● DIRECTIONS: Search the data for the string "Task" and gather each line it is in.

(Records from a data collection)
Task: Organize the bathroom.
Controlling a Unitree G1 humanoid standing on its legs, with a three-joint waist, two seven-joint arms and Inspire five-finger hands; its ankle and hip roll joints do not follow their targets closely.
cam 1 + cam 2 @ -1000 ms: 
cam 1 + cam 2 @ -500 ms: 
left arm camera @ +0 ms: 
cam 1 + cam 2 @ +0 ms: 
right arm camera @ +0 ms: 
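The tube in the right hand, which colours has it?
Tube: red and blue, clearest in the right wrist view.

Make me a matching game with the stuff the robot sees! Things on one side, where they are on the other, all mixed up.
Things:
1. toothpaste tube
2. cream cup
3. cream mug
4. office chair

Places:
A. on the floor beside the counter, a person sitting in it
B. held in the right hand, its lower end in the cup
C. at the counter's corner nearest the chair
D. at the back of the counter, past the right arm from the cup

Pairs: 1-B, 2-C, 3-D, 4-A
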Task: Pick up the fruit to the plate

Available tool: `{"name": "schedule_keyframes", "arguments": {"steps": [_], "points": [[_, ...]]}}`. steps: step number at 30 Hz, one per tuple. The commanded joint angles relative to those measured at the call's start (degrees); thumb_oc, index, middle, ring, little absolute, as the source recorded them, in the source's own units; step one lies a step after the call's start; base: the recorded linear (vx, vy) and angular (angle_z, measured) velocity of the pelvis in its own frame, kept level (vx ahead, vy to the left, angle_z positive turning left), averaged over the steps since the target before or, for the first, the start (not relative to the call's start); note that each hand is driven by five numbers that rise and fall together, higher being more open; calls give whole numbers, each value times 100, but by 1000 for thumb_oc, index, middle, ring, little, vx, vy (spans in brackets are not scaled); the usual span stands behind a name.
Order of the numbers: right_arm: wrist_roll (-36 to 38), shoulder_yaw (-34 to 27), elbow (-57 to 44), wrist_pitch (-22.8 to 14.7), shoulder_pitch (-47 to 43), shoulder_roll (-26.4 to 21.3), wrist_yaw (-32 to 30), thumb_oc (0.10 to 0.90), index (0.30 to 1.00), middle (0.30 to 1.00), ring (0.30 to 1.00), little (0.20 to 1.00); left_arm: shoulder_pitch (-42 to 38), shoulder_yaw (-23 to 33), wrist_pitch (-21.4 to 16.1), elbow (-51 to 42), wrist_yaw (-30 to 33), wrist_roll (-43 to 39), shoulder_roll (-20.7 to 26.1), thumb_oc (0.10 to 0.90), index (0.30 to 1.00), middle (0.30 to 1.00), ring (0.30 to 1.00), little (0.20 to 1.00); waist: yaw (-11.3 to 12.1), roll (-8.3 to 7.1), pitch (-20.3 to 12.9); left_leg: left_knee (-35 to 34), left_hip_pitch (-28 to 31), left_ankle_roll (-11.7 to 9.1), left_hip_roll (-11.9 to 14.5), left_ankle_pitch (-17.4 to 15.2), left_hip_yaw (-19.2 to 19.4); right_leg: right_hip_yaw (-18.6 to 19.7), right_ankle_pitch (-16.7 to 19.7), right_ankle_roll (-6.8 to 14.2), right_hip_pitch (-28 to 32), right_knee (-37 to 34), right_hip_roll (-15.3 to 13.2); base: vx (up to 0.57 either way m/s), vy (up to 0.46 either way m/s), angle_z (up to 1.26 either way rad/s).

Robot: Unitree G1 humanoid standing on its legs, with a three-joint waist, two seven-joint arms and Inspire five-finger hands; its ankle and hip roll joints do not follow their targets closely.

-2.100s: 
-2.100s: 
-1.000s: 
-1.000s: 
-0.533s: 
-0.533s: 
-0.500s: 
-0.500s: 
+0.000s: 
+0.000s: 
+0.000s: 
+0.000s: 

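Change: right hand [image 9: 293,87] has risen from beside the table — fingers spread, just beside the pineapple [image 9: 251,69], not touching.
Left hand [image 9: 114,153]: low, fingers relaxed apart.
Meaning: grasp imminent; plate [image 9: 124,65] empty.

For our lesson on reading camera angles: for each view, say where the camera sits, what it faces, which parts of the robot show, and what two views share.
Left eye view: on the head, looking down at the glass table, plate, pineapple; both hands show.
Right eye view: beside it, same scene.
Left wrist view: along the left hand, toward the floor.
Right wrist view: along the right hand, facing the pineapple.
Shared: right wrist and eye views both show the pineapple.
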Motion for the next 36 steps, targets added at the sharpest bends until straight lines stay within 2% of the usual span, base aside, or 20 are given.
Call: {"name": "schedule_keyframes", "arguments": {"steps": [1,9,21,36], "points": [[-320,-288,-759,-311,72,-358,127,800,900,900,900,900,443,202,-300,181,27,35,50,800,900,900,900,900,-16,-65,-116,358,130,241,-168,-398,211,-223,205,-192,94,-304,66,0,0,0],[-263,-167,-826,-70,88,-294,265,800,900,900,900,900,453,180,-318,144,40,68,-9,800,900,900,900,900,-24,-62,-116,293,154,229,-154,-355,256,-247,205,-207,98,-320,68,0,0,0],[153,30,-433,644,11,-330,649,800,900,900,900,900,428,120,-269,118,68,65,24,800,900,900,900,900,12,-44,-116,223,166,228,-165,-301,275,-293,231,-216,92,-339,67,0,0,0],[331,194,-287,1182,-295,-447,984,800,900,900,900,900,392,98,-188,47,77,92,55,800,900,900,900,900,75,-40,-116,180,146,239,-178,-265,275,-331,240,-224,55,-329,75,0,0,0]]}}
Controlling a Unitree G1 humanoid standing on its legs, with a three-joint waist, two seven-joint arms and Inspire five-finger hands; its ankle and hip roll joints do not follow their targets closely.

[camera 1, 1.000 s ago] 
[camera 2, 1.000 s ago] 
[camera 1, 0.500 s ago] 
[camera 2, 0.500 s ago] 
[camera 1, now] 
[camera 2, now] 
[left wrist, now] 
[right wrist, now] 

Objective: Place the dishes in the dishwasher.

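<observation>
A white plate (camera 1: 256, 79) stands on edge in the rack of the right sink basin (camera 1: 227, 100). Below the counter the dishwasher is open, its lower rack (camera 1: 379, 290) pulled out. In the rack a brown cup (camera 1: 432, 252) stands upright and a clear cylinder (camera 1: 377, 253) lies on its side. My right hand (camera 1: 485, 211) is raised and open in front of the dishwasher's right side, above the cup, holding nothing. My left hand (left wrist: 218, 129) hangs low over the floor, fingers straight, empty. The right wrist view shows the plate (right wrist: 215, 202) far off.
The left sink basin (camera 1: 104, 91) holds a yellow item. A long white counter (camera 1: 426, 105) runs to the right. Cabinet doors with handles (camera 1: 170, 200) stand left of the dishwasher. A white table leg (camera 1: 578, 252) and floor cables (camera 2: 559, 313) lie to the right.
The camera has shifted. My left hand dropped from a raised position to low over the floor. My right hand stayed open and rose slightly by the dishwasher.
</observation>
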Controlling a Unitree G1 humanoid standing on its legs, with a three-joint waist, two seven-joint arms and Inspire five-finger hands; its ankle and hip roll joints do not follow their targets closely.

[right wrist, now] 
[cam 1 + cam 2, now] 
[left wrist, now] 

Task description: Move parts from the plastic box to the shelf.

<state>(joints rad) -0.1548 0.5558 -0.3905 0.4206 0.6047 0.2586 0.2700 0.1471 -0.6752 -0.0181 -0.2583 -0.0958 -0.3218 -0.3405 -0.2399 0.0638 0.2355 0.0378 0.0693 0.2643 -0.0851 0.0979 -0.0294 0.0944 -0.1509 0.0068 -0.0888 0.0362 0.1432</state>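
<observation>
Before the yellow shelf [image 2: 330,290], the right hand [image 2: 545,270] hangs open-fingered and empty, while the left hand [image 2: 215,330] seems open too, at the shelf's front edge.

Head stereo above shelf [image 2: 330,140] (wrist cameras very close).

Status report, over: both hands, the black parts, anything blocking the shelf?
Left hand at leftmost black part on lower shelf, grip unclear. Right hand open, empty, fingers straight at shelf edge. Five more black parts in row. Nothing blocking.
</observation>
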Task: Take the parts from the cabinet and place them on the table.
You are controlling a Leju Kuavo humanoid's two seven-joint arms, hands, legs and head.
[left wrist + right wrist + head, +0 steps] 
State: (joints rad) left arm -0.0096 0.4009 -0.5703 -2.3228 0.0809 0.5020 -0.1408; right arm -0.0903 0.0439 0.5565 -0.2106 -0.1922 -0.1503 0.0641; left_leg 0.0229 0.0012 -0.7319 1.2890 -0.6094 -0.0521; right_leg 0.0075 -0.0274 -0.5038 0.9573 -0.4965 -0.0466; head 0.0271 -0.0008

● REPLY TO THE EXERCISE:
Task: Organize the bathroom.
Task: Pick up the fruit to the plate
Task description: Move parts from the plastic box to the shelf.
Task: Take the parts from the cabinet and place them on the table.

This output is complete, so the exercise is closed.